Violence on a Sunday
NOVEMBER 8, 2017 BY DONNAMJ
Violence on a Sunday
It was Sunday. I got up and did my usual. Walking, meditation, calling my parents before they go to church, breakfast. I had a long night before and was ready for sitting on the couch watching a good movie. The TV was on mute like it is most of the time, but I could see that the news was on. I saw the word "Shooting" at the bottom of the screen. I assume it was more news about the shooting in Las Vegas. No, this was a different shooting. A new shooting that just happened in Texas. In a church during service. When it was all over we learn that 26 people were killed, 20 or more injured and the shooter had taken his life.
Throughout the day between my movies, I saw the talking heads on the news discussing the details of the shooting, asking why this is happening and what will be done about it. The same old discussions about changing laws and defending people's freedom to bear arms. I found myself continually shaking my head. Most of us are tired of this nonsense.
As a kid, gun violence was a part of my everyday life. People in the neighborhood were getting shot and killed for the simplest of things. From age 12 until 18, I remember losing friends and classmates to the gun violence in the streets and their homes. I lost a cousin to it. At 15, I looked into the casket of a person that resembled me and was only a few years older; gone by someone else's hands. Every summer, coming home from college, my brother and I would hear about a neighbor, a child, gone when they didn't have to be. Not enough people heard our cries or saw our tears. We learn to live with the nonsense. The violence.

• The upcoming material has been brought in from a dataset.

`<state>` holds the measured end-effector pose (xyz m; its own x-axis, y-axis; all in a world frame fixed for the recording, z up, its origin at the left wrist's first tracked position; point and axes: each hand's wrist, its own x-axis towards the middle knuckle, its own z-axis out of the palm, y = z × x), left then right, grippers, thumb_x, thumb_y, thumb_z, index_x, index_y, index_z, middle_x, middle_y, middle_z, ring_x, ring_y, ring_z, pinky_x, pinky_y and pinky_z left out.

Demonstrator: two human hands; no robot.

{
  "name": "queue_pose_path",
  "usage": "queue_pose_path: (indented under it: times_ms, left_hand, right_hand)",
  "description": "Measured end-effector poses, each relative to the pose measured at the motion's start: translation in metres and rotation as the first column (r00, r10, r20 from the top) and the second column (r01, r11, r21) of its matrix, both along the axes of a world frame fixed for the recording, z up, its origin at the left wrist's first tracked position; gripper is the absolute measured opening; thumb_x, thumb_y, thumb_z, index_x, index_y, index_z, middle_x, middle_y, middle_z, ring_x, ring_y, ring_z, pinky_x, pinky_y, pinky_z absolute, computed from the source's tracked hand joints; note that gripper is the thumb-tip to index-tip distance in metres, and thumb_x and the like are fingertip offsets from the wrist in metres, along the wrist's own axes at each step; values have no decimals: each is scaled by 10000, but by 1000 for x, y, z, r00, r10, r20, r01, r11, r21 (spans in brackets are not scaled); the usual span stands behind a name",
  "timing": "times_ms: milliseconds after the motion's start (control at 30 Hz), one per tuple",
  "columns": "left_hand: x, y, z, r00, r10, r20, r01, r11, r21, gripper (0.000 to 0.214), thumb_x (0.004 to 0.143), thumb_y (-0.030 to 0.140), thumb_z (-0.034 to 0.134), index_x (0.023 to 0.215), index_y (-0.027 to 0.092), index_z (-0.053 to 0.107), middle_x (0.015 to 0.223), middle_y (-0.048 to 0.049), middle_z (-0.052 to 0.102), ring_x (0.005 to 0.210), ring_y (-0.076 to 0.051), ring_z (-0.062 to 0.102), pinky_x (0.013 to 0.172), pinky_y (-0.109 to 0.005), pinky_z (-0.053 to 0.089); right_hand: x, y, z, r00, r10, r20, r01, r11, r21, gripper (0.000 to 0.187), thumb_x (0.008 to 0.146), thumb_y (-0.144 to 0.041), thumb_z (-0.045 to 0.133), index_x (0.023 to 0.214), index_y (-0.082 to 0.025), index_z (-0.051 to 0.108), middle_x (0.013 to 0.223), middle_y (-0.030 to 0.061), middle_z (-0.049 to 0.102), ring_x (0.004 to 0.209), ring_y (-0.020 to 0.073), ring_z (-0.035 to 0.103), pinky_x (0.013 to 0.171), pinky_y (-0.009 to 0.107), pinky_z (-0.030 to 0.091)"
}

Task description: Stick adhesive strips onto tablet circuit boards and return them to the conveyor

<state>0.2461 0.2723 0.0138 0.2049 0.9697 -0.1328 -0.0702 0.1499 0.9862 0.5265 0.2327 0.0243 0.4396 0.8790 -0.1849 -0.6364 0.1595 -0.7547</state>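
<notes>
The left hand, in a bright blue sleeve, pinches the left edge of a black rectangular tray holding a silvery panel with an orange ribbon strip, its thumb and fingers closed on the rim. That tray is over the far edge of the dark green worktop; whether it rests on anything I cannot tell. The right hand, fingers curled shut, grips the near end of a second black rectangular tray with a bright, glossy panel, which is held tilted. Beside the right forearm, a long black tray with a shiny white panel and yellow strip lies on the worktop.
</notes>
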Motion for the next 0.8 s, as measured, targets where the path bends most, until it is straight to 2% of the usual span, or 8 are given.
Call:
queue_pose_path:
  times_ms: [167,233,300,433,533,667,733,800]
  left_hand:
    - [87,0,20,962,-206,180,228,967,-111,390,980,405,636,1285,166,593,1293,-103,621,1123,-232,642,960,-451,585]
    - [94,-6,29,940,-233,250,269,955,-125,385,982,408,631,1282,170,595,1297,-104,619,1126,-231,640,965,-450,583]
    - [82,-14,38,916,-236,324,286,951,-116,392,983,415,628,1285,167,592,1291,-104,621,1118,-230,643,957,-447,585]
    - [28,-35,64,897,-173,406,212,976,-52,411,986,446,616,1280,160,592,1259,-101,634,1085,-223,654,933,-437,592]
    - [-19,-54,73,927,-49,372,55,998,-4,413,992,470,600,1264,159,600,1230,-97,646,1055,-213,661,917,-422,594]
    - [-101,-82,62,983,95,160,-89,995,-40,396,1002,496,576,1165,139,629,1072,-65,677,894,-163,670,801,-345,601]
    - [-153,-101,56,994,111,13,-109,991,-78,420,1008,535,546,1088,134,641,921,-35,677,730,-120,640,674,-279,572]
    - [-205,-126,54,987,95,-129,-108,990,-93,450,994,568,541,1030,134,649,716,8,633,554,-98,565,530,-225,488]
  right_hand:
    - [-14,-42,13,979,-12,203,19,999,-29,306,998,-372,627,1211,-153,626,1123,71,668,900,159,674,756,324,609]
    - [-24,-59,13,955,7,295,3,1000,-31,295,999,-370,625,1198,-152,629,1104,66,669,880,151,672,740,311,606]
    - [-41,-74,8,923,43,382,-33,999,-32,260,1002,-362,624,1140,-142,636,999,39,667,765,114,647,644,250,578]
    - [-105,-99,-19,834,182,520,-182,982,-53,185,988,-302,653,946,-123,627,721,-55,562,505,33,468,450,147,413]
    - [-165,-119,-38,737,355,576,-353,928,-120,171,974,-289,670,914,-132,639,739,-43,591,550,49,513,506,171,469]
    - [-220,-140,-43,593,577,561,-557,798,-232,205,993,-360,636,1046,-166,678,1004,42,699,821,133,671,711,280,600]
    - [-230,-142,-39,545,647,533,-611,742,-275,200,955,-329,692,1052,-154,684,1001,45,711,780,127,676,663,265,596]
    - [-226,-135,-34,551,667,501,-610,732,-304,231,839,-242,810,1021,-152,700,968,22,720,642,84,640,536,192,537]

In the past two years, we've seen lives taken in the street by police, by racist, by the scared and the entitled. Children getting gunned down, people praying and worshipping, losing their lives. Folks shopping and helping, ending up dead. We have to think twice about where we are going and if we are safe. We want to know, is this a mental issue, a gun issue. Is this an issue of violence? I think it is all of these and more. The violence is big and deeply rooted in the American fabric. This country was built on it so much so that it is in our constitution. From the beginning, we did not trust or love our fellow man enough. How different would America be if one of our amendments was "love each other daily." Out lack of love for our fellow human beings, our fellow American makes us not hear or try to understand the different sides and discussions on gun safety/control. Our greed as a capitalistic society supersedes and is more valued than the lives we lose from the excess of guns and violence. Our thoughts about mental diseases have made us mistreat the mentally ill in this country, and now we want to scapegoat them for violence that is way beyond that small portion of our society. Since I was 12 years old, guns have taken people that I have played with and laughed with. Taken them from this world and all I can say is things need to change. The laws need to change to minimize the violence, but our hearts need to change to irradicate it.